What you need to do. Write out, word for word, each line from the start of the entries through the one holding "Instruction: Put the"; omit the pictures.

(Beginning of Supplied information)

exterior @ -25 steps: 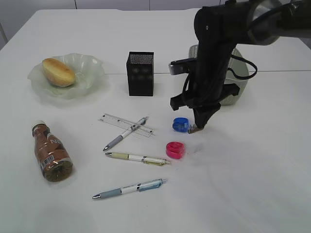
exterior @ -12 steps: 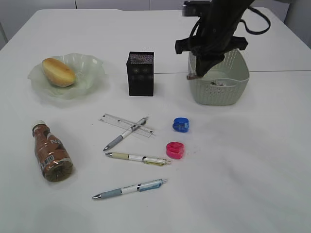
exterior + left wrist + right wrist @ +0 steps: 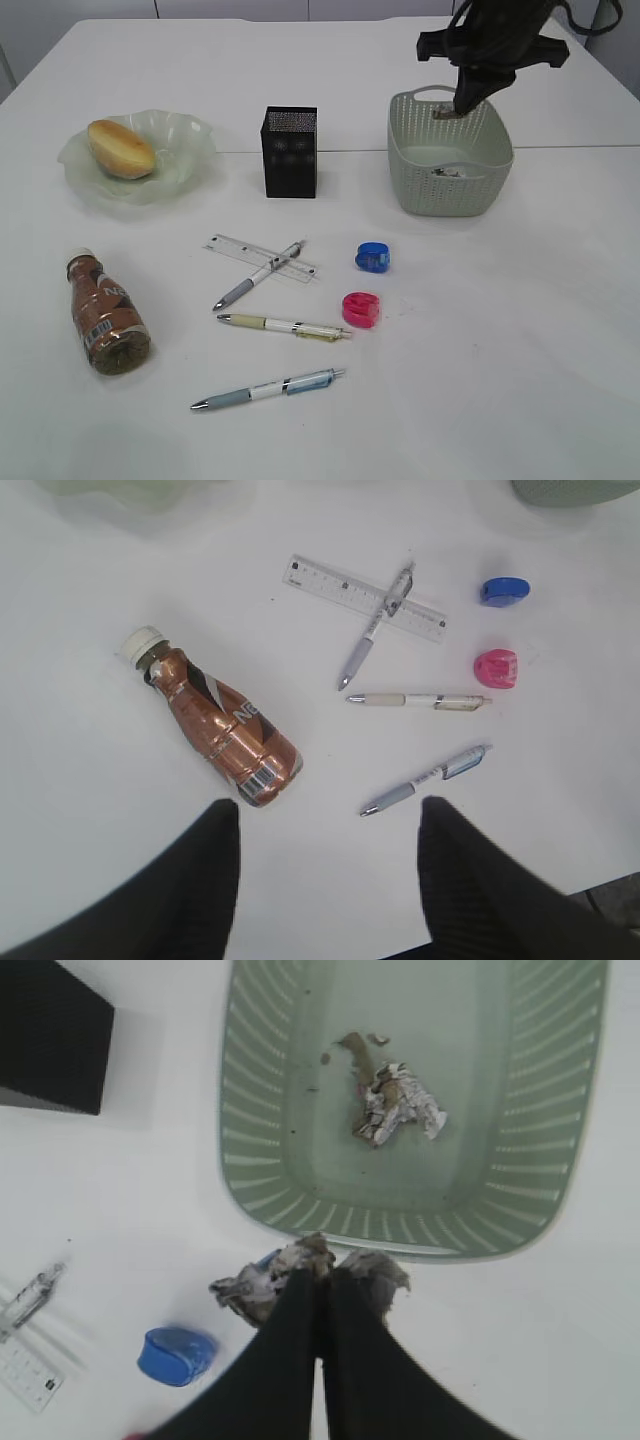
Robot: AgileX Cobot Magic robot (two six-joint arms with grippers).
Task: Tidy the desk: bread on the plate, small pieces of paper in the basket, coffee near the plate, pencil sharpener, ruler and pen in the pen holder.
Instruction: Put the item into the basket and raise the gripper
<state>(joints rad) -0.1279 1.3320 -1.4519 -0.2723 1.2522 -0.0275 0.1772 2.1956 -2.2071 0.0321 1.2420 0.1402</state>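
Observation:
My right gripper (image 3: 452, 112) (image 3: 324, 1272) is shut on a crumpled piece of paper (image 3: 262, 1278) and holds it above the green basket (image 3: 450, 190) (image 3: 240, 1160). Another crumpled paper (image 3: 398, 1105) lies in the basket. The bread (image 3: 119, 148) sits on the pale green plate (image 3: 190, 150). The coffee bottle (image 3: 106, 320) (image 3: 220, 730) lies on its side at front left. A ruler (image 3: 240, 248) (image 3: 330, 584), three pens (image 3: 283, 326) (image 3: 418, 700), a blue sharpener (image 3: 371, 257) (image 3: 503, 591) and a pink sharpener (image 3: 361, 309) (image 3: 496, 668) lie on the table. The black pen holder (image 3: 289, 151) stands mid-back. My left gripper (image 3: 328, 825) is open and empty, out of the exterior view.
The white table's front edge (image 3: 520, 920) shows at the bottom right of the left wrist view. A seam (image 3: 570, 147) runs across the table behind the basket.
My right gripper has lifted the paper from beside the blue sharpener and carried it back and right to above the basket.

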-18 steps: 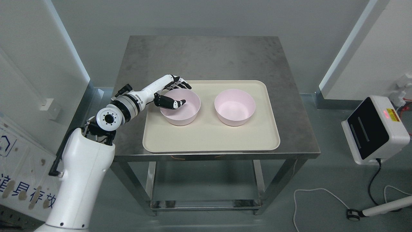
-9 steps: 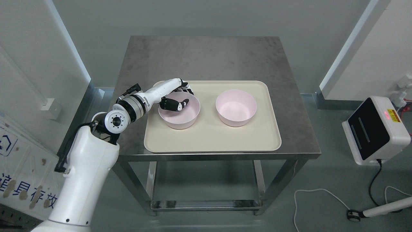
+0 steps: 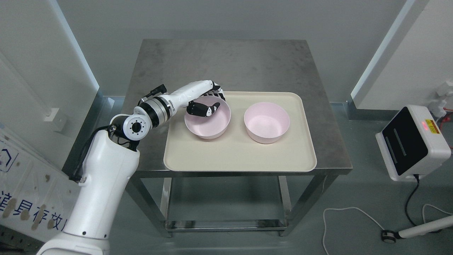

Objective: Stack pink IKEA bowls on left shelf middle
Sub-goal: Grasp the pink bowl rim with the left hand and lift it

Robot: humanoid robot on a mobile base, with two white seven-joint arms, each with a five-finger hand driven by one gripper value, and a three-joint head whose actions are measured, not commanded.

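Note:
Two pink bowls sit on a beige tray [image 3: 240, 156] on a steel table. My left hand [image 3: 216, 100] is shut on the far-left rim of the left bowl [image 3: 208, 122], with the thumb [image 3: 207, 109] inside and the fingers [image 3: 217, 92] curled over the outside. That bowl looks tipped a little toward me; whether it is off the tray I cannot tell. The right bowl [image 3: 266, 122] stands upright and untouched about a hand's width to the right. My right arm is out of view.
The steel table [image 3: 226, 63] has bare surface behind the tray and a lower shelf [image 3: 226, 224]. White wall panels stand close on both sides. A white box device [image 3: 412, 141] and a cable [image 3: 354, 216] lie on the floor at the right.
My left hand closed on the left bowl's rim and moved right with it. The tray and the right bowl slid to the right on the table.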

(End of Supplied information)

Answer for the task.
exterior @ -25 steps: 
exterior @ -12 steps: 
exterior + left wrist + right wrist @ +0 steps: 
Robot: AgileX Cobot Magic robot (two six-joint arms with grippers).
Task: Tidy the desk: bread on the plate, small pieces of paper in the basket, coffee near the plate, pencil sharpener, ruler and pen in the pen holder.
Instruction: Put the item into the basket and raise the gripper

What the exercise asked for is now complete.